● **EXERCISE DIRECTIONS**
Each line of the data below must be reproduced without any change.

▽

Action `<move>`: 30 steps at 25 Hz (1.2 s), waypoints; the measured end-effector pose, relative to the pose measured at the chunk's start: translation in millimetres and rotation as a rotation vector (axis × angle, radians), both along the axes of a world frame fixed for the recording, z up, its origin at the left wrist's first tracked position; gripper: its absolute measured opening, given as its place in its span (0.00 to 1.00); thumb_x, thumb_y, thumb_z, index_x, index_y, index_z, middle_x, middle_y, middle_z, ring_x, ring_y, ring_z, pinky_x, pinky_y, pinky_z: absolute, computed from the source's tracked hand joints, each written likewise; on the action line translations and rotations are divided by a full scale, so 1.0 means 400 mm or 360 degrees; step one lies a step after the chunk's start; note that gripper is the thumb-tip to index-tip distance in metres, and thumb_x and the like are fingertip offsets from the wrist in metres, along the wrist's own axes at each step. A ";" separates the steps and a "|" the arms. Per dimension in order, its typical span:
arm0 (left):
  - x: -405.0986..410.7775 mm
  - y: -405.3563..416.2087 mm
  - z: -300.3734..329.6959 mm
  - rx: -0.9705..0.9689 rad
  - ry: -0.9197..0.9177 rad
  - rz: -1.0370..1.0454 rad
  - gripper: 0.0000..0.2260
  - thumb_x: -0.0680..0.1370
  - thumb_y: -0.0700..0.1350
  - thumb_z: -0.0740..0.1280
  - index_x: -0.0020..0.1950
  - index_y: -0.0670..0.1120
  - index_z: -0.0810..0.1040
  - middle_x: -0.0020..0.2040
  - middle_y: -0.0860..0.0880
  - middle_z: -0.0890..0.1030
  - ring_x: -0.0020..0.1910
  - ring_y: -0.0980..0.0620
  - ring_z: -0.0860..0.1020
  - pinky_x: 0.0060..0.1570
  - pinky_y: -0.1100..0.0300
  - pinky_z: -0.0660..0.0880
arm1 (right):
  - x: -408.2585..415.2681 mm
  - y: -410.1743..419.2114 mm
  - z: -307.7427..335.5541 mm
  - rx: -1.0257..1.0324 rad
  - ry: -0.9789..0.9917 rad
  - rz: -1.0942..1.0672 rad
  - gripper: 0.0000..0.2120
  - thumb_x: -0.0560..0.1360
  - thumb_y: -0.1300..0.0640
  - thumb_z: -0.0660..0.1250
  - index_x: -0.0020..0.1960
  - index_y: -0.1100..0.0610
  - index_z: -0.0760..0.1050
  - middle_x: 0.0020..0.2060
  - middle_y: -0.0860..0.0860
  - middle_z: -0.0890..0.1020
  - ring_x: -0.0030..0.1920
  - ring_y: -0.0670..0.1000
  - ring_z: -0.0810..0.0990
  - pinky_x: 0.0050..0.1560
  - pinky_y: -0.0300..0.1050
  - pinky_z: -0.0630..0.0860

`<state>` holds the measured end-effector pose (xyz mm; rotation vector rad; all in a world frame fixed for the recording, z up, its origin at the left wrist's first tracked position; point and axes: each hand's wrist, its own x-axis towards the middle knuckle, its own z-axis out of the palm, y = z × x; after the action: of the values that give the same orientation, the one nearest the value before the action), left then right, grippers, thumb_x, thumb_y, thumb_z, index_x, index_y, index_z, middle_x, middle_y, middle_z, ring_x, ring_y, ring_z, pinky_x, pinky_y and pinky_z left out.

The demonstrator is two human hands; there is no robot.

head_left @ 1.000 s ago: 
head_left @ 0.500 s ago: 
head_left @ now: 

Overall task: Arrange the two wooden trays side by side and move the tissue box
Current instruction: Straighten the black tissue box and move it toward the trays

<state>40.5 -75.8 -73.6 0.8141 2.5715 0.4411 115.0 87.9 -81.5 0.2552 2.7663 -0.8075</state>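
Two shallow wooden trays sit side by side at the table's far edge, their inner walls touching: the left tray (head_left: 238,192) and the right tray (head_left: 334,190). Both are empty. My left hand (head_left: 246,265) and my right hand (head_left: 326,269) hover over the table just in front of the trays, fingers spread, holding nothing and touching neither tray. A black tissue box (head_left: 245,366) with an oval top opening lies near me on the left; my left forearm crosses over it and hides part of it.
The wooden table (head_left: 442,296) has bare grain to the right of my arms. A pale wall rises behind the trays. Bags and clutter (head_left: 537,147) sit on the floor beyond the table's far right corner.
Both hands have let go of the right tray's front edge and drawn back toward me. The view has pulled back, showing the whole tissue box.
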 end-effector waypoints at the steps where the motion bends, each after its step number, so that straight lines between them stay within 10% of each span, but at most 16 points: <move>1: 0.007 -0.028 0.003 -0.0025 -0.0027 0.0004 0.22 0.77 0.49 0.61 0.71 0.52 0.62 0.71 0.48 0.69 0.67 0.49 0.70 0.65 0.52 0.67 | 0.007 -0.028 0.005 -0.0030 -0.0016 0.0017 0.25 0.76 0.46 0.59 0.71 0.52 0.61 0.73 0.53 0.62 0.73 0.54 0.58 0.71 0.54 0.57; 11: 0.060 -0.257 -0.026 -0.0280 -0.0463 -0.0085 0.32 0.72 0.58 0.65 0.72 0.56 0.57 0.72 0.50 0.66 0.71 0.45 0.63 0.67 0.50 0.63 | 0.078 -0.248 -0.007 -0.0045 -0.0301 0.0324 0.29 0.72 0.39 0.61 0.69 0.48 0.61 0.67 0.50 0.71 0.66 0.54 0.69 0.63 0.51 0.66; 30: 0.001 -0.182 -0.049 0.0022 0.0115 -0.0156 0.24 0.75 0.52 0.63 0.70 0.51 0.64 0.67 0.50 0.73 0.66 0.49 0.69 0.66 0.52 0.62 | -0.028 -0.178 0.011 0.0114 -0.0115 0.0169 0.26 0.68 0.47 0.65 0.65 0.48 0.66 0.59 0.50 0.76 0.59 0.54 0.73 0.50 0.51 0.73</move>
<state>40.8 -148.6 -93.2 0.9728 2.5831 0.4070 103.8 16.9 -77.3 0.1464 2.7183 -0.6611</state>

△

● **EXPECTED ANSWER**
Action `<move>`: 30 steps at 25 Hz (1.2 s), waypoints; the measured end-effector pose, relative to the pose measured at the chunk's start: translation in millimetres and rotation as a rotation vector (axis × angle, radians), both along the axes of a world frame fixed for the recording, z up, its origin at the left wrist's first tracked position; gripper: its absolute measured opening, given as its place in its span (0.00 to 1.00); thumb_x, thumb_y, thumb_z, index_x, index_y, index_z, middle_x, middle_y, middle_z, ring_x, ring_y, ring_z, pinky_x, pinky_y, pinky_z: absolute, computed from the source's tracked hand joints, each written likewise; on the action line translations and rotations are divided by a full scale, so 1.0 means 400 mm or 360 degrees; step one lies a step after the chunk's start; note that gripper is the thumb-tip to index-tip distance in metres, and thumb_x and the like are fingertip offsets from the wrist in metres, along the wrist's own axes at each step. A ";" separates the steps and a "|" the arms. Per dimension in order, its typical span:
arm0 (left):
  - x: -405.0986..410.7775 mm
  - y: -405.3563..416.2087 mm
  - z: -300.3734..329.6959 mm
  - rx: -0.9705..0.9689 rad
  - ry: -0.9197..0.9177 rad
  - rz: -1.0370..1.0454 rad
  - gripper: 0.0000..0.2260
  - thumb_x: -0.0680..0.1370
  - thumb_y: -0.0700..0.1350
  - thumb_z: -0.0740..0.1280
  - index_x: -0.0020..0.1950
  - index_y: -0.0670..0.1120
  - index_z: -0.0810..0.1040
  - middle_x: -0.0020..0.2040
  - middle_y: -0.0860..0.0880
  - middle_z: -0.0890..0.1030
  - ring_x: -0.0020..0.1910
  - ring_y: -0.0980..0.0620
  - ring_z: -0.0860..0.1020
  - pinky_x: 0.0060..0.1570
  - pinky_y: -0.1100..0.0300
  - pinky_z: -0.0660..0.0880
arm1 (right):
  - x: -408.2585..415.2681 mm
  - y: -410.1743..419.2114 mm
  - z: -307.7427..335.5541 mm
  - rx: -1.0257..1.0324 rad
  - ry: -0.9789..0.9917 rad
  - rz: -1.0942..1.0672 rad
  - gripper: 0.0000..0.2120
  - thumb_x: -0.0560..0.1360
  - thumb_y: -0.1300..0.0640
  - thumb_z: -0.0660..0.1250
  - index_x: -0.0020..0.1960
  - index_y: -0.1100..0.0610
  - index_z: -0.0760..0.1050
  - middle_x: 0.0020..0.2060
  - middle_y: -0.0860..0.0860
  - middle_z: -0.0890..0.1020
  - ring_x: -0.0030..0.1920
  - ring_y: -0.0670..0.1000
  - ring_z: -0.0810..0.0990
  - pinky_x: 0.0050..0.1560
  - pinky_y: -0.0300..0.1050
  - pinky_z: -0.0630..0.0860

`<state>` holds the measured end-effector pose (xyz mm; rotation vector rad; all in a world frame fixed for the recording, z up, its origin at the left wrist's first tracked position; point and axes: each hand's wrist, its own x-axis towards the middle knuckle, its own z-axis out of the palm, y = z × x; after the action: of the values that give the same orientation, the one nearest the value before the action), left then right, grippers, thumb_x, thumb_y, thumb_z, index_x, index_y, index_z, middle_x, middle_y, middle_z, ring_x, ring_y, ring_z, pinky_x, pinky_y and pinky_z left out.

The demonstrator is two human hands; there is no robot.

head_left @ 1.000 s ago: 
head_left @ 0.500 s ago: 
head_left @ now: 

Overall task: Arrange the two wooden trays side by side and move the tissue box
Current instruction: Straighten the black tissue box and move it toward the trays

<state>40.5 -75.8 -73.6 0.8141 2.5715 0.4411 115.0 87.9 -81.5 0.2552 2.7663 -0.8075</state>
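Two shallow wooden trays sit side by side at the table's far edge, their inner walls touching: the left tray (head_left: 238,192) and the right tray (head_left: 334,190). Both are empty. My left hand (head_left: 246,265) and my right hand (head_left: 326,269) hover over the table just in front of the trays, fingers spread, holding nothing and touching neither tray. A black tissue box (head_left: 245,366) with an oval top opening lies near me on the left; my left forearm crosses over it and hides part of it.
The wooden table (head_left: 442,296) has bare grain to the right of my arms. A pale wall rises behind the trays. Bags and clutter (head_left: 537,147) sit on the floor beyond the table's far right corner.
Both hands have let go of the right tray's front edge and drawn back toward me. The view has pulled back, showing the whole tissue box.
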 end-effector waypoints at the steps where the motion bends, each after its step number, so that straight lines between them stay within 10% of each span, but at most 16 points: <move>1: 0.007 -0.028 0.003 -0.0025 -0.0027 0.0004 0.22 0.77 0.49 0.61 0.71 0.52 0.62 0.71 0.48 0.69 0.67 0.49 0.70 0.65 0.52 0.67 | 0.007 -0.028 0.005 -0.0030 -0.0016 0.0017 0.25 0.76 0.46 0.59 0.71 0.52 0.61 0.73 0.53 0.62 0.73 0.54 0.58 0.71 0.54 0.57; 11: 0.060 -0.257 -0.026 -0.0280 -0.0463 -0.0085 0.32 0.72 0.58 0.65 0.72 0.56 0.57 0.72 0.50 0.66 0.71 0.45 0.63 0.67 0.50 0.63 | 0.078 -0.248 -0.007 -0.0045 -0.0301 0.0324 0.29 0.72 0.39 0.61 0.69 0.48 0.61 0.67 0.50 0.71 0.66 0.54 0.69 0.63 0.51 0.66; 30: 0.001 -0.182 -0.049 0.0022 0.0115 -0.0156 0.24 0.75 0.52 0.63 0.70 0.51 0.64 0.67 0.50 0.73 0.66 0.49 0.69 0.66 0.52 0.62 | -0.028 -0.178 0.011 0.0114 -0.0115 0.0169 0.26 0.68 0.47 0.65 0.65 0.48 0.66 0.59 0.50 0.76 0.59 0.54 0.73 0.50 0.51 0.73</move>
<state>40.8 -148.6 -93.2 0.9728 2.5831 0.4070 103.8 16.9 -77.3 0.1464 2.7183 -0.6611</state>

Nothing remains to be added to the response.